- cross-posted to:
- technology
- cross-posted to:
- technology
Im curious how each agent differs, or is trained. Seems they had doctor and nurse agents, as well as patient agents. This would be a good way to start partial implementation. It would allow some tasks to be taken over by the in a hybrid format which could allow an even richer training environment.
I could never see the west doing this in a way that would actually improve the quality of service.
One of the issues with LLM AIs that we've seen time and again is that it can be extremely confident and perfectly incorrect. I have no doubt they are doing their best to train the AI with the best data, but I hope they are also working to solve some of the underlying issues with LLMs.
The correctness issue is the most tricky one I suspect, although I imagine quality of training data plays a huge role there. One of the problems with commercial western LLMs is that they just throw garbage they scrape off the internet at them indiscriminately. However, if you trained it specifically on quality medical data that's been curated, that would be a very different story. The other thing you can do is tag the dataset with metadata references to the actual studies, or cases, so that when the answer is produced it can be matched against that.

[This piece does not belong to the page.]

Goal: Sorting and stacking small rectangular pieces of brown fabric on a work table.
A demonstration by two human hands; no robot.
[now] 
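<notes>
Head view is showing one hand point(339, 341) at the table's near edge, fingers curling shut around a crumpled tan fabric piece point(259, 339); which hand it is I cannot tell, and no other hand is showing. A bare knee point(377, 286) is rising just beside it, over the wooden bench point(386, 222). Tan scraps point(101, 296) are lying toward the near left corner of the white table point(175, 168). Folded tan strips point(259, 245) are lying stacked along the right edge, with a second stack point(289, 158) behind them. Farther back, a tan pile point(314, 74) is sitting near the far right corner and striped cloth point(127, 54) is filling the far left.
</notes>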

Ultimately, this isn't fundamentally different from what a human doctor does. They learn how to correlate symptoms with common ailments, and then use their experience to make a call on what the problem might be. Then the patient undergoes testing to confirm that's the issue for more serious cases. So, I can see a similar process being done with LLMs where they can come up with the most likely explanation for the symptoms provided, and they might even be able to do a better job, since they work with vastly more data than a human can. And this can act as a way to focus further investigation. I would imagine you'd still want the human in the loop, but you could save a lot of time doing the initial assessment this way.